For all these reasons, the ‘Child Gauge’ is a really fascinating publication. The fruits of a collaboration between UCT’s Children’s Institute, UCT’s Southern Labour and Development Research Unit (SALDRU) and UNICEF, it was described by a member of the audience at its launch as being a “Bible”, particularly for anyone working within child rights or on social justice issues. What the Child Gauge does is present the reader with a holistic view of the issues which impact on childhood in South Africa, ranging from education to healthcare to living environment.
The report is unusual, as UCT deputy vice-chancellor Crain Soudien pointed out at the launch, because it represents serious academic research which has been turned into extremely accessible information. “The Child Gauge is an example of how cutting-edge research can be packaged in ways that are not only intelligible, but take the public seriously,” Soudien said, calling it a “rare piece of work” not just in South Africa, but internationally as well.

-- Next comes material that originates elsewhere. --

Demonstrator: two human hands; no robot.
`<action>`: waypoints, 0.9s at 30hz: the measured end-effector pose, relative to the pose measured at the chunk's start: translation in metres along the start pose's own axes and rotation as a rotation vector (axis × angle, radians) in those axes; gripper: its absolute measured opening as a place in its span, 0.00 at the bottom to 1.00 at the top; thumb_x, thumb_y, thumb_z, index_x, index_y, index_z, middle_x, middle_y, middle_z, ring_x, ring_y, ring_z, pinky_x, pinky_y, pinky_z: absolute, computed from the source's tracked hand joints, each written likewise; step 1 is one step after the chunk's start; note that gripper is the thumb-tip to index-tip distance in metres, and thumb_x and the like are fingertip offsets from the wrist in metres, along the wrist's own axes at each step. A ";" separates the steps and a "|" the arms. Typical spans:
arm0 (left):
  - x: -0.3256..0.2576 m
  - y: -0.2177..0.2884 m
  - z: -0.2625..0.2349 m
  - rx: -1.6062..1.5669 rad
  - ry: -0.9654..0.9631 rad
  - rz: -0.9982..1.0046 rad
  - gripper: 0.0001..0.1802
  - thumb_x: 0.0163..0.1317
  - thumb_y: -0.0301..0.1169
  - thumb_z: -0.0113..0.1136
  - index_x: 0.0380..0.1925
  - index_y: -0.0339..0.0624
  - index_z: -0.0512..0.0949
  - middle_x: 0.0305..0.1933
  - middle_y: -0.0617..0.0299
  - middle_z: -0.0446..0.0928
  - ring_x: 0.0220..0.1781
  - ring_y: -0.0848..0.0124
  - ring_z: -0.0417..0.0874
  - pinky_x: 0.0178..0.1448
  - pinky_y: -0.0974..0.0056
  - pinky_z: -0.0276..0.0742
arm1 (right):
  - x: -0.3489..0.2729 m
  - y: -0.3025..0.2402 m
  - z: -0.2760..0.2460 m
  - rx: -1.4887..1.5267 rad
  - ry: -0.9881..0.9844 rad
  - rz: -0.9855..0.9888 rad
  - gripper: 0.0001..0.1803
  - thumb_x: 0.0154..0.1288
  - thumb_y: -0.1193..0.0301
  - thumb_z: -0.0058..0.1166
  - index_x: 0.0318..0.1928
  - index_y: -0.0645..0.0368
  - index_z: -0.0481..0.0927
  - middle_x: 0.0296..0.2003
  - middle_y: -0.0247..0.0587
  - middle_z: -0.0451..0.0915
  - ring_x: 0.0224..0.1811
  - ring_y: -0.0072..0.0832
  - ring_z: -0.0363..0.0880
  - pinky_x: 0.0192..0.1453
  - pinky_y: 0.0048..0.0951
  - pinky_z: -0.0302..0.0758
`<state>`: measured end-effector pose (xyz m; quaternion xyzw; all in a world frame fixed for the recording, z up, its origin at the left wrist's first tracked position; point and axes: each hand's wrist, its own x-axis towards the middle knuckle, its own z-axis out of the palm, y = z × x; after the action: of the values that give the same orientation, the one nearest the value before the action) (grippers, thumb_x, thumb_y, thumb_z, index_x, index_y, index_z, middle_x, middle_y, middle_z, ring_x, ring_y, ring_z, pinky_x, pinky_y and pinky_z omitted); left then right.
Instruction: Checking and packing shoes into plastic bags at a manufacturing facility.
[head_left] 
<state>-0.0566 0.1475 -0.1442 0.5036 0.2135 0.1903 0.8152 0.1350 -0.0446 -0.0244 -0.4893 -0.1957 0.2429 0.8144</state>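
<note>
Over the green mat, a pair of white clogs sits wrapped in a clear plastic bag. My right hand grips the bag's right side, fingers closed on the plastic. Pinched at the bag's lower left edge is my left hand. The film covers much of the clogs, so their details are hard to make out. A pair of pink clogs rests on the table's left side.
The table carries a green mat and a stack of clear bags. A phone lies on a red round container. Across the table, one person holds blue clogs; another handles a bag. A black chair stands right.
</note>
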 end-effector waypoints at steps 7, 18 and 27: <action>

The packaging may be easily digestible, but the results are less so. One of the report’s buzz phrases is “multiple deprivation”, referring to the fact that many of South Africa’s children are negatively impacted by social problems in several ways at once: poor schooling, no transport, lack of running water, unemployed parents, inadequate nutrition, down to something as basic as lacking any proof that they even exist – many South African children do not possess birth certificates because their births were never registered.
Catherine Hall, a senior researcher at the Children’s Institute, prefaced her remarks on the report’s findings by noting that “the Constitution is a tool, but not self-executing”. In other words, while the Constitution promises everyone equal rights, the circumstances they are born into are from equal. Hall said, depressingly, that circumstances of birth may be so determinative that “life trajectories are pre-determined unless something intervenes”. And in the case of some of South Africa’s children, it’s hard to see just what that “something” could be.
Child Gauge 2012 is divided into three parts: ‘Children & Law Reform’, an explanation of recent legislative developments and challenges; ‘Children & Inequality’ – a set of ten essays exploring the nature and extent of income inequality – and ‘Children Count’, which presents the child-centred data.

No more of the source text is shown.